Friday

Do you remember that Rebecca Black video that went viral last year? (“It’s Friday! Friday! Gotta get down on Friday!”) While there were a lot of things that were truly annoying about that song (the way her “producers” turned the autotuner up to 11, for one) the part I found the most annoying was how a rich little teenage girl was singing about the fact that it was finally Friday. Because my first thought, when I hear any teenager talking about it finally being Friday, is “What do you care whether it’s Friday or not? You ain’t got no job.”

At least no job that requires any kind of celebration at the end of the week.

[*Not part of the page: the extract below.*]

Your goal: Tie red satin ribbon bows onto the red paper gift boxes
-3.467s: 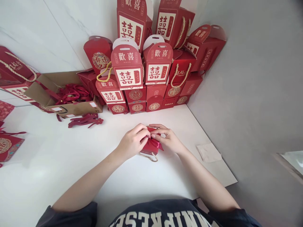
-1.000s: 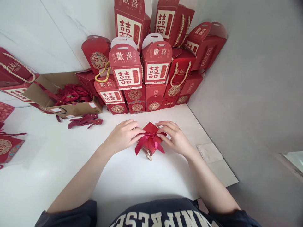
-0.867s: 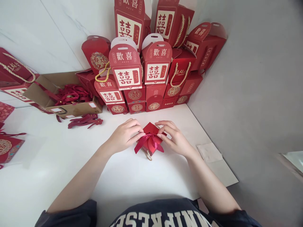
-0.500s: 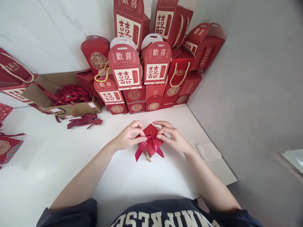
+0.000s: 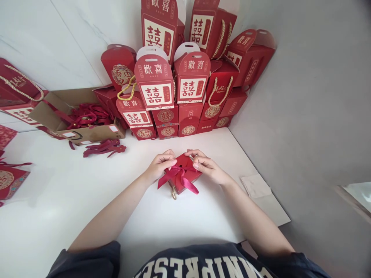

Yeah, I know: you go to school. And maybe you started working part-time at a local fast food joint. But school isn’t an obligation: it’s a reward for being lucky enough to have been born in a first world country. And those few hours a week you work at Sonic or McDonald’s—while clearly making a dent in the number of hours you spend cultivating your Netflix and Facebook habit—do not qualify you as a member of the proletariat. Not by a long shot.

I’m not saying that the whole “work” thing hasn’t been a shock to your system; I can clearly see that it has been—especially the part about how they expect you to show up every day, even when it’s nice outside. I’m just saying that perhaps finishing a four hour shift with a paper hat on your head is not quite the same thing as working swing shift in a coal mine.

Of course, it’s not even the physical part of a job that really entitles you to a celebration at the end of the week. No, the reason you TGIF isn’t because of how tired you are come Friday (although the prospect of sleeping in on a Saturday is always nice), but rather because of the mental aspect of working. And by that I don’t mean the thinking we need to do while at our jobs (to be honest, even when you’re an adult there are plenty of jobs at the “paper-hat” level of mental commitment), but instead having to think about the fact that we have a job at all—that we must work.

Because that really is the hardest about about having a job: the realization that, whether we are working our dream job or not (or even if our dream job has become a nightmare) working is still the only option we have left. That’s what makes us TGIF—what gives us the right to TGIF. And the cold, hard truth of the matter is that very few teenagers have reached that stage of working yet; most of them, whether they admit it or not, are still waiting for their “real” (and rich) parents, the King and Queen of Batavia, or whoever, to show up and rescue them. Or they think they are going to marry a rich husband and/or wife. Or (and this one is my favorite) they plan on becoming millionaires by the time they’re thirty by inventing something. No, they don’t know what yet, but it will be something really, really cool.

Sometimes, when I try to talk to teenagers about the reality of living in a world where work is a necessity they accuse me of trying to make the world seem like a dreadfully dark and hopeless place. I’m not, I always insist. I’m just trying to make you see how things really are. Which, now that I think about it, is probably a mistake: they have the rest of their lives to see how things really are. For now, I should probably just let them enjoy their dreams.

Even if that means listening to them go on about it being “Finally Friday!”